Superficially, it looks like a GLWB product, but with some wrinkles. BMO uses its own funds/ PPNs (principal protected notes) though some advertising mentions the possibility of using BMO ETFs in the future. BMO's propaganda, I mean advertising, claims a MER of only 2.75%, substantially lower than other products. However, according to the fine print, BMO uses PPNs, which come with a built-in cost to the consumer even if no additional MER is charged.

Also, I dislike that your money is locked in for a minimum of 10 years, and the composition of your funds is automatically changed to a more conservative asset allocation as you age. GMWB products that allow a high equity asset allocation with automatic re-sets may have a superficially higher fee, but may actully grow substantially larger than a product composed of PPNs.

I don't think this is a product I would ever be interested in (I'm not old enough anyways), but as a BMO *shareholder*, I fully endorse the product. 

See www.bmo.com/home/personal/banking/investments/mutual-funds/funds/managed-programs


----------



## cannon_fodder (Apr 3, 2009)

Larry6417 said:


> Any opinions on this product?
> 
> Superficially, it looks like a GLWB product, but with some wrinkles.
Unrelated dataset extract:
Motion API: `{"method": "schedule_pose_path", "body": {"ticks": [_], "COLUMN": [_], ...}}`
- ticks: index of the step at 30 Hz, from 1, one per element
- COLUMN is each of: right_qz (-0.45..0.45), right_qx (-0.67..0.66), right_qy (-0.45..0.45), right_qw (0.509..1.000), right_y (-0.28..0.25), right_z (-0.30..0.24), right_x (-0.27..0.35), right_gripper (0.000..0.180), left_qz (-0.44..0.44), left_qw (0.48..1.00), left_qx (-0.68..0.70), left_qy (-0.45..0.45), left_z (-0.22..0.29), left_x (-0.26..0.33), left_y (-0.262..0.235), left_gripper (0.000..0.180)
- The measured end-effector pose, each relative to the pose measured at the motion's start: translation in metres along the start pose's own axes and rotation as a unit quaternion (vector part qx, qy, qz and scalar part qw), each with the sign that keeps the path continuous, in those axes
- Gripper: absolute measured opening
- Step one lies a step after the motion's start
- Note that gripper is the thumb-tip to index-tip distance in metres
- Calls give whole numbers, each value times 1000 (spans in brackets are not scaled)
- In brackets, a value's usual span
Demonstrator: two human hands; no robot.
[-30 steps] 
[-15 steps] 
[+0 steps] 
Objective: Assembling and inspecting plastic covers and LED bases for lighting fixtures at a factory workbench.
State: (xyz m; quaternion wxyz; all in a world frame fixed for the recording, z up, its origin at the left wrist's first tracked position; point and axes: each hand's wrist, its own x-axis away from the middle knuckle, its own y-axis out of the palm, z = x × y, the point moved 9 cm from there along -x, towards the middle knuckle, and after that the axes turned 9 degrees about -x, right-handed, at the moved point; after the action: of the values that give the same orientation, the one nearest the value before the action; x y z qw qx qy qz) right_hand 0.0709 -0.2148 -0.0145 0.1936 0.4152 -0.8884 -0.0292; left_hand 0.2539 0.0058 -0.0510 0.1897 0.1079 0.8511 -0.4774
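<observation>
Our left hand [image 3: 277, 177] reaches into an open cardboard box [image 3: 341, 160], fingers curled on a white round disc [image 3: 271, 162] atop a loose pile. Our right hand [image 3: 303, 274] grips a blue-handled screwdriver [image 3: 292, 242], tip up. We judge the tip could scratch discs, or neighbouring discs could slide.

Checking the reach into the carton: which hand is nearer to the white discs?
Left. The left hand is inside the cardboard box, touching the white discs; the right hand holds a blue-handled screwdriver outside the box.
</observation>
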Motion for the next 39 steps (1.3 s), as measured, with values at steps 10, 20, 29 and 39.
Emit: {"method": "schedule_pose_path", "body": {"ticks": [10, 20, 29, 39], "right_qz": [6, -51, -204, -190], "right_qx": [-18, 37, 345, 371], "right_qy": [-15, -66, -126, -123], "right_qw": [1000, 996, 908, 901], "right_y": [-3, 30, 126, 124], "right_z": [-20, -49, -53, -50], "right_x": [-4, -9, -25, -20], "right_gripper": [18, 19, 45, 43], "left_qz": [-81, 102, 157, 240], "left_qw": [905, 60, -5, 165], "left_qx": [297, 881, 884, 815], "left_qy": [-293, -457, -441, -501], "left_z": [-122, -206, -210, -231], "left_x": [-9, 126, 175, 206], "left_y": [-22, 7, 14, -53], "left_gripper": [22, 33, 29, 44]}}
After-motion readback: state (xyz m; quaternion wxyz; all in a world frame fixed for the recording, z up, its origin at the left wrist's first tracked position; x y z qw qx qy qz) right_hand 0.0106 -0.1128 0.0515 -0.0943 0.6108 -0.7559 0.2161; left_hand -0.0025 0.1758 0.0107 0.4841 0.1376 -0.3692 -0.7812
BMO uses its own funds/ PPNs (principal protected notes) though some advertising mentions the possibility of using BMO ETFs in the future. BMO's propaganda, I mean advertising, claims a MER of only 2.75%, substantially lower than other products. However, according to the fine print, BMO uses PPNs, which come with a built-in cost to the consumer even if no additional MER is charged.
> 
> ...


http://forums.redflagdeals.com/bmo-...t-interesting-model-what-do-you-think-994174/

Consensus - bad for you while great for bank.


----------



## Financial Cents (Jul 22, 2010)

Based on almost 3% MER, I wouldn't buy it, but I'm in my mid-30s and not mid-60s needing cash yet. Owning a few hundred shares of BMO that pays dividends would be a much better, cheaper, and more lucrative play.


----------



## Brian Weatherdon CFP (Jan 18, 2011)

I recently figured (correct me if I'm wrong) that if the money is locked in for 10 years, and at that point it starts paying $6000 per $100K originally contributed, that I couldn't find any scenario where the likely return would exceed 4%. And it's locked in! Doesn't work for me. 

That's my personal and considered opinion.


----------



## LBCfan (Jan 13, 2011)

I think it's a great deal. BTW, I own BMO stock.


----------



## Brian Weatherdon CFP (Jan 18, 2011)

LOL of course it's a great deal.....if you own BMO stock. I'd much prefer owning BMO stock and of course forego the presumed guarantee structure. Personally speaking


----------